» The task: An exact transcript of all the records is the expected answer.

Extracted entries below:

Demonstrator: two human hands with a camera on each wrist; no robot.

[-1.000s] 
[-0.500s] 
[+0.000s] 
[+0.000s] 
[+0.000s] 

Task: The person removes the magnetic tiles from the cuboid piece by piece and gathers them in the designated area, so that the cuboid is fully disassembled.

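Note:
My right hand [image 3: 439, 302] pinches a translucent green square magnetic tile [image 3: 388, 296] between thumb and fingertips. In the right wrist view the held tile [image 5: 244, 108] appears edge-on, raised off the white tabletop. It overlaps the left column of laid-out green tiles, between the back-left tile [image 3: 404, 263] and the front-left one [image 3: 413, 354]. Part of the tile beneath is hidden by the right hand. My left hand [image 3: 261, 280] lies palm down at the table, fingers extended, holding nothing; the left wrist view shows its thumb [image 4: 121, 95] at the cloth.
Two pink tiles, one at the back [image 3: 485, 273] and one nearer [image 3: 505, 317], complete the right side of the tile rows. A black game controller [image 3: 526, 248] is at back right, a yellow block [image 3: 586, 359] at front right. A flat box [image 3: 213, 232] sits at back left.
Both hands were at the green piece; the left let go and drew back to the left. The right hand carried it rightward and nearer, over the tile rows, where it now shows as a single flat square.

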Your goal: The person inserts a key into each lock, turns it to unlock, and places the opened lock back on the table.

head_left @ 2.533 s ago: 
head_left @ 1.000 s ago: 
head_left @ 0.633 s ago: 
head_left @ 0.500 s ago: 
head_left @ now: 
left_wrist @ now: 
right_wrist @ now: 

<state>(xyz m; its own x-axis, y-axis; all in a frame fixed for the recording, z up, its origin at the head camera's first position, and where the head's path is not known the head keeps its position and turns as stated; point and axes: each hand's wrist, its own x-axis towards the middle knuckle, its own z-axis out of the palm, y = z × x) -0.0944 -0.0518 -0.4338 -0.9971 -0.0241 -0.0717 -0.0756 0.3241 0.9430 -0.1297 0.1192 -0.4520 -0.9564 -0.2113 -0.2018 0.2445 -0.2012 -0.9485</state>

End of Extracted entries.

» Task response:
Demonstrator: two human hands with a camera on each wrist; no robot.

[-1.000s] 
[-0.500s] 
[+0.000s] 
[+0.000s] 
[+0.000s] 

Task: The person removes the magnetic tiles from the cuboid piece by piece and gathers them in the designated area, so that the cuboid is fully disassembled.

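Note:
My right hand [image 3: 439, 302] pinches a translucent green square magnetic tile [image 3: 388, 296] between thumb and fingertips. In the right wrist view the held tile [image 5: 244, 108] appears edge-on, raised off the white tabletop. It overlaps the left column of laid-out green tiles, between the back-left tile [image 3: 404, 263] and the front-left one [image 3: 413, 354]. Part of the tile beneath is hidden by the right hand. My left hand [image 3: 261, 280] lies palm down at the table, fingers extended, holding nothing; the left wrist view shows its thumb [image 4: 121, 95] at the cloth.
Two pink tiles, one at the back [image 3: 485, 273] and one nearer [image 3: 505, 317], complete the right side of the tile rows. A black game controller [image 3: 526, 248] is at back right, a yellow block [image 3: 586, 359] at front right. A flat box [image 3: 213, 232] sits at back left.
Both hands were at the green piece; the left let go and drew back to the left. The right hand carried it rightward and nearer, over the tile rows, where it now shows as a single flat square.
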
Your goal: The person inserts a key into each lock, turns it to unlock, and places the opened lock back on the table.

head_left @ 2.533 s ago: 
head_left @ 1.000 s ago: 
head_left @ 0.633 s ago: 
head_left @ 0.500 s ago: 
head_left @ now: 
left_wrist @ now: 
right_wrist @ now: 

<state>(xyz m; its own x-axis, y-axis; all in a frame fixed for the recording, z up, its origin at the head camera's first position, and where the head's path is not known the head keeps its position and turns as stated; point and axes: each hand's wrist, its own x-axis towards the middle knuckle, its own z-axis out of the palm, y = z × x) -0.0944 -0.0518 -0.4338 -0.9971 -0.0241 -0.0717 -0.0756 0.3241 0.9430 -0.1297 0.1192 -0.4520 -0.9564 -0.2113 -0.2018 0.2445 -0.2012 -0.9485</state>

This output has come to an end.